写真提供:吉和美和氏
本記事は、エトワール国際知的財産事務所の弁理士・吉和美和氏による寄稿文です。
ここ3年ほど、フードテック分野について知財を中心に色々と情報を追ってきたが、日本にいるとなかなか肝心の、自分自身で新たな技術が用いられた食品を経験するという機会を得ることができず、もやもやとすることが多かった。
そうしたところ、ついに培養肉を自分の目で見て、しかも培養肉を焼いた香りを体験できるというチャンスを得ることができた。

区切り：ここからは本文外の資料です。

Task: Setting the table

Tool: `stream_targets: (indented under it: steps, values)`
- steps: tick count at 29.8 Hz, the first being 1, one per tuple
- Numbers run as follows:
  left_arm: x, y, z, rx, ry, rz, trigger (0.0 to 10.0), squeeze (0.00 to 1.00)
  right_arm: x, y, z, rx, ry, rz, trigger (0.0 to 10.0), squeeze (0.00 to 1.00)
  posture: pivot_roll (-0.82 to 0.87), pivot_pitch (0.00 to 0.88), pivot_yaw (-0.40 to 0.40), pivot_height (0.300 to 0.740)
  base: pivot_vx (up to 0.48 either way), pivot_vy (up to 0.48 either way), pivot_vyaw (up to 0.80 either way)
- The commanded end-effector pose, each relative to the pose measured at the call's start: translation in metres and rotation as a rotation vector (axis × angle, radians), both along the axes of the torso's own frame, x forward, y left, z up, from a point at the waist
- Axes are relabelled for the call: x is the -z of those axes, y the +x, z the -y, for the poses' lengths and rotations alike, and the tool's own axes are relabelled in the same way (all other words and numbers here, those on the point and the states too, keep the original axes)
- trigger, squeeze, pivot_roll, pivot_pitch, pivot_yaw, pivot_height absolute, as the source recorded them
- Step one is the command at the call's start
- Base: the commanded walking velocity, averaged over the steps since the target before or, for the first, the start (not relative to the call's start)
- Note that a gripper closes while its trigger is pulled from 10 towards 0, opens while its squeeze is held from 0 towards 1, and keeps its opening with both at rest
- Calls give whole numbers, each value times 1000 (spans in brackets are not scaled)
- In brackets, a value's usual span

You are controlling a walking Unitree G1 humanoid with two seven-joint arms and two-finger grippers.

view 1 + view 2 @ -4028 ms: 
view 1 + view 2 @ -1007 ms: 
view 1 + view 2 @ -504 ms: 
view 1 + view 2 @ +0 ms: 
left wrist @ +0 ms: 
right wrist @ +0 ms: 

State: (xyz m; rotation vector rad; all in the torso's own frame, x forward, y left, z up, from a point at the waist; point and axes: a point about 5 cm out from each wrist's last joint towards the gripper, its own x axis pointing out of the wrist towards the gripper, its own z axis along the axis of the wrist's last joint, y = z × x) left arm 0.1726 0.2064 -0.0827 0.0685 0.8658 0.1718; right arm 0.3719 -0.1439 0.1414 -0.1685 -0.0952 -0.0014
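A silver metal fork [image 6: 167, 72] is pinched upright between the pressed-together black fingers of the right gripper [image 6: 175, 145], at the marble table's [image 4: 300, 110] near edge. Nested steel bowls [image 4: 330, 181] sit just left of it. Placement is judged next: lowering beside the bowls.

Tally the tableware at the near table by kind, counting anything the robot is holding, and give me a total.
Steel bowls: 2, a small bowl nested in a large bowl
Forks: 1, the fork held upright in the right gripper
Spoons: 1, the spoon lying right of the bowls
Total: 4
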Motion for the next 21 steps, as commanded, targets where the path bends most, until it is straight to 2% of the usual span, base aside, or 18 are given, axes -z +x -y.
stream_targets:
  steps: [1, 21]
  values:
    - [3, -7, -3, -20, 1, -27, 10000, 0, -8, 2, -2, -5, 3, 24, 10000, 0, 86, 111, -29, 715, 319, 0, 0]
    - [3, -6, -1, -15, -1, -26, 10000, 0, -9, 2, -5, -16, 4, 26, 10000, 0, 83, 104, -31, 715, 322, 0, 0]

現在日に日に人気が上昇している関西万博内にある、ヘルスケアパビリオンのリボーンステージで2025年7月8日に開かれた、「CULTIVATED MEAT JOURNEY 2025 ~知る、感じる、考える。培養肉が創る未来の食~」というイベントに、日本細胞農業協会(CAIC)理事の岡田健成氏から声をかけてもらい、参加をすることとなったのである。

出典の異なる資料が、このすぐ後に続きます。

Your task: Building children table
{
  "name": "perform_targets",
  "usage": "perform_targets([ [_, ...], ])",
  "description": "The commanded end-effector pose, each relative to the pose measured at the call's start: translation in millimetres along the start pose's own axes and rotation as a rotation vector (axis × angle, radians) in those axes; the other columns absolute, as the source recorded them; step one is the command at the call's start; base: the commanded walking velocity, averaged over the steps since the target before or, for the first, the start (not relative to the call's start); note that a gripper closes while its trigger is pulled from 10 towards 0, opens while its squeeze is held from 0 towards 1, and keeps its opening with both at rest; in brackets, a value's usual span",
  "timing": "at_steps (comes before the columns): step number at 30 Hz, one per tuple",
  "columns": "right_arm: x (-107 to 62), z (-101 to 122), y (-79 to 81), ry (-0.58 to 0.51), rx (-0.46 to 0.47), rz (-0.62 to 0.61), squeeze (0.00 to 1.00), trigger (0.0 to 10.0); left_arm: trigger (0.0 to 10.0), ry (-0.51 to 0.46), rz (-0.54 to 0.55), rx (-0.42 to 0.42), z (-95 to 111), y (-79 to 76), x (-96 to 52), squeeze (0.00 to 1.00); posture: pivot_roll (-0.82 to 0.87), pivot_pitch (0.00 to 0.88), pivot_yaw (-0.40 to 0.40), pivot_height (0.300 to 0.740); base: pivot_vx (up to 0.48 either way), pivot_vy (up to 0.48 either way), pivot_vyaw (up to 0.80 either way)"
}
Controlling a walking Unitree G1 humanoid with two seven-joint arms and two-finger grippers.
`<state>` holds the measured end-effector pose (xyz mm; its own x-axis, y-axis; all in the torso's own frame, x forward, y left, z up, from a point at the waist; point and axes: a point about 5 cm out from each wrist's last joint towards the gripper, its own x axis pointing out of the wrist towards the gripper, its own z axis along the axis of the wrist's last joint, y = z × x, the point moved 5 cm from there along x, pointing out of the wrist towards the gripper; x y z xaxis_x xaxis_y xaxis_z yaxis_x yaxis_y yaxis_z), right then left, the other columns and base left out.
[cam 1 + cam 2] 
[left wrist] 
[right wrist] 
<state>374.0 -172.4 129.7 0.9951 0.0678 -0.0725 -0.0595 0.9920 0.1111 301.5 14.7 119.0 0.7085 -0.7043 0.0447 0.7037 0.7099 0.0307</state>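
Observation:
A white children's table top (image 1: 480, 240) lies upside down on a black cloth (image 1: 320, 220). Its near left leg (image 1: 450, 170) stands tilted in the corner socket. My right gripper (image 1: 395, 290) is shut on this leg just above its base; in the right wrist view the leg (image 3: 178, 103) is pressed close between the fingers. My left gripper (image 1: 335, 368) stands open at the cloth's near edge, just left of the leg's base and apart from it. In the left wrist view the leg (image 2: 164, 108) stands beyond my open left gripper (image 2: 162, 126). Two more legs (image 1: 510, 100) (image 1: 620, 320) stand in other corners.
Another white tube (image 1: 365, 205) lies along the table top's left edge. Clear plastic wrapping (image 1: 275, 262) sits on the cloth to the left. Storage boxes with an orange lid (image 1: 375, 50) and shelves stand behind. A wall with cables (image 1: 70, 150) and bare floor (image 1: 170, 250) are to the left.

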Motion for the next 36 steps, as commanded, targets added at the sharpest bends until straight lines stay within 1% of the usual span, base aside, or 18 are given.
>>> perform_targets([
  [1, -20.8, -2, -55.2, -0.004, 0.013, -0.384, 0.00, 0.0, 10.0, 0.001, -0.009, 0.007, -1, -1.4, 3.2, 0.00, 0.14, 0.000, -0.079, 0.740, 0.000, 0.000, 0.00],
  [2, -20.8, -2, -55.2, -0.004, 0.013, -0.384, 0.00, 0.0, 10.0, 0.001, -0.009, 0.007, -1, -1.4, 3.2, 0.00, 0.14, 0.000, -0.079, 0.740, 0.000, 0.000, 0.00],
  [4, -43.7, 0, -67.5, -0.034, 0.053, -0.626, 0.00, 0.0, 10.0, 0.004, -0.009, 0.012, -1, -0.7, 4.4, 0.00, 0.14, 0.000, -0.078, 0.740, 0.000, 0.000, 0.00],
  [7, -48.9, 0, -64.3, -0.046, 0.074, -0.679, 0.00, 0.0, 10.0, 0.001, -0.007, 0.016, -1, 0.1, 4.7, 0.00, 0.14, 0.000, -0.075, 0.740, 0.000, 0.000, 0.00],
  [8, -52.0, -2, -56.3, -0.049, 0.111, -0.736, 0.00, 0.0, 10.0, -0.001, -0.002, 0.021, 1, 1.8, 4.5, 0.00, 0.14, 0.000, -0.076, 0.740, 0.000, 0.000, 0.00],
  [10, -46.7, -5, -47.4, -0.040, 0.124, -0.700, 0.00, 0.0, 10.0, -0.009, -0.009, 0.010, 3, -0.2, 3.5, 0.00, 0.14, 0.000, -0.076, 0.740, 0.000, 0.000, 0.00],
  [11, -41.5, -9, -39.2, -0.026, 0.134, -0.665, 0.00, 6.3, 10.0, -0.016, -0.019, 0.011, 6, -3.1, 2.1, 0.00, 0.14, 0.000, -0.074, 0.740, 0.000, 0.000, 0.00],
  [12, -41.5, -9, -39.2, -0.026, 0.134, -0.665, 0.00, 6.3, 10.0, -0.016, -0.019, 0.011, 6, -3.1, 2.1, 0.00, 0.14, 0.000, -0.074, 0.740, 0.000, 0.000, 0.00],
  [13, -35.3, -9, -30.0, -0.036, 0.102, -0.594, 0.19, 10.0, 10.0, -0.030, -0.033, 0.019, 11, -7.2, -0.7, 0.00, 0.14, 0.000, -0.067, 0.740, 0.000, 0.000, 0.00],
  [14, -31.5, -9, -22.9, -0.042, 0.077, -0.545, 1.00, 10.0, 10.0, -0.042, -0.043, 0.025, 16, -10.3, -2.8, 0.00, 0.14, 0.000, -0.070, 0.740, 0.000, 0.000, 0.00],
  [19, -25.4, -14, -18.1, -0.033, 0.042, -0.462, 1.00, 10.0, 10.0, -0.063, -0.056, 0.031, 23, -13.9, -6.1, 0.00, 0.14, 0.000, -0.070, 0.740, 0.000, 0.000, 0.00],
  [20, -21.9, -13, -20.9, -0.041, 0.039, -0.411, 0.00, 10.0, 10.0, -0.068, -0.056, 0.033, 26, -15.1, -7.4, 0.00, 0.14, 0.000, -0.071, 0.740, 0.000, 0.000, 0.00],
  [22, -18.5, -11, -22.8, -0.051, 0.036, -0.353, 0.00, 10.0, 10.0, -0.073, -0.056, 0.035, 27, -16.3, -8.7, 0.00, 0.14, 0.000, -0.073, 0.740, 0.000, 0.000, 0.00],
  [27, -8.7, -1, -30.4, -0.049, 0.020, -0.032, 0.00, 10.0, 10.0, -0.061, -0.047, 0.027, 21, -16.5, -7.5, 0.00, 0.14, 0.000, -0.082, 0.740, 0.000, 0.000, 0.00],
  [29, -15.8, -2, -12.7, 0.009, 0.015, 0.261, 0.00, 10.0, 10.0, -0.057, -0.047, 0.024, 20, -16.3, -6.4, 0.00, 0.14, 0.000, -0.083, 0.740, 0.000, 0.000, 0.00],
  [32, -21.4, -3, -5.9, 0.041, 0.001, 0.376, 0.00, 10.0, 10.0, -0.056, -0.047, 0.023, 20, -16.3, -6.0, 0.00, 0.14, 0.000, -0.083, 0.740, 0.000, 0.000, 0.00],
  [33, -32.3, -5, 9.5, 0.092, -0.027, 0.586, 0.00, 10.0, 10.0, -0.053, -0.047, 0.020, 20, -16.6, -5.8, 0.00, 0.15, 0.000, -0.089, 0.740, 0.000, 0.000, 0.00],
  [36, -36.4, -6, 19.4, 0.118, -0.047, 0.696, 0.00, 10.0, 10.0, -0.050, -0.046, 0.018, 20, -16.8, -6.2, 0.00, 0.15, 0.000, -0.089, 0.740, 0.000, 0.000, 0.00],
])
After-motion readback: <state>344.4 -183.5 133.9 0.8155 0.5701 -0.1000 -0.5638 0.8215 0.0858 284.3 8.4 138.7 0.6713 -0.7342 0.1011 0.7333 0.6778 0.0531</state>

なお、このイベントの様子は、NHKでもニュースとして取り上げられており、話題となっていたようである。
https://www3.nhk.or.jp/kansai-news/20250708/2000095134.html
今回のイベントは、大阪ヘルスケアパビリオンの中で、培養肉の実物展示と、家庭用ミートメーカーのコンセプトモデルを公開している、培養肉未来創造コンソーシアムによって開催がされた(培養肉未来創造コンソーシアムの詳細については、下記の記事を参照されたい)。
https://foodtech-japan.com/2025/04/13/banpaku/
私が参加した第3回目のセッションにおいては、本コンソーシアム代表である、大阪大学大学院工学研究科の松﨑典弥教授と、国際連合食糧農業機関(FAO)の武内真佐美氏によるトークセッションを中心に、実際にステージの観覧席にいる参加者の中から、培養肉の香りを体験したい人を10名ほど募り、ステージに上がって培養肉を焼き始めるところから間近で見てもらう、という構成となっていた。
また、イベント中、リアルタイムで参加者にアンケート調査が行われ、培養肉というものを知っていたか、培養肉を実際に食べてみたいか、培養肉について気になる点(安全性、風味など)はなにか、といった、かなり多岐にわたる質問に参加者がリアルタイムで回答し、その結果が壇上で映し出されるという、双方向型の内容となっていて、予めある程度培養肉について知識をつけていた私であっても、とても楽しめるイベント内容となっていた。
そして当然私も壇上に上がって香りを体験するメンバーに名乗りを上げ、ついに生まれて初めて自分の目で培養肉というものを見て、さらにはその培養肉が目の前でいい音を立てて焼かれ、その香りを体験するというときがやってきた。
ここからはあくまで個人的な感想として読んでいただきたいが、実際に焼かれるサンプルとしてみた培養肉は、若干本物の肉と比べると、その薄い形状からか、人工的な感じがした。とはいえ、写真にもあるように、白い脂肪部分もはっきりと確認をすることができ、今自分の目の前にある牛肉は、細胞を出発点として一から作られたものだと考えると、非常に感慨深いものがあった。

実際に焼かれる前の培養牛肉 写真提供:吉和美和氏
そして肝心の香りはというと、もしこれがブラインドテストだったとしたら、おそらく本物の牛肉だと回答をした自信があるレベルであった。牛肉の焼かれた香りという意味では本当に全く違和感のない、すなわち本物の牛肉が焼かれたときの香りとほぼ同等の香りだと感じた。
ちなみに下の写真はイベント後、実際に触ったりできる培養牛肉のサンプルで、焼かれるサンプルとして見た培養肉よりももう少し厚みがあり、形状的にもより本物に近いと個人的には感じた。

イベントの後、一般向けに公開されていた培養牛肉 写真提供:吉和美和氏
ちなみにこの培養牛肉のサンプルのそばに立っていたスタッフの方に、培養肉でも腐るのか?と聞いてみたところ、製造工程が厳密に管理された環境下にあり、普通の肉よりも細菌の数などが少なくなるので、普通の肉よりは腐りにくく、日持ちもするとの回答であった。
それにしても印象的だったのは、ヘルスケアパビリオンからちょうど出てきた人など、一般の方も興味津々でこのイベントを覗いていたことである。
また、外国人の方が、なぜこの肉を食べられないのか、とスタッフの方に英語で尋ねていたりして、万博会場でこのようなイベントを開催したことで、日本人のみならず、海外の人にも培養肉について興味を持ってもらうきっかけになっていると感じた。今回のこのような、一般の方も普通に間近に培養肉を見て感じられるイベントは、個人的には素晴らしい試みだと思った。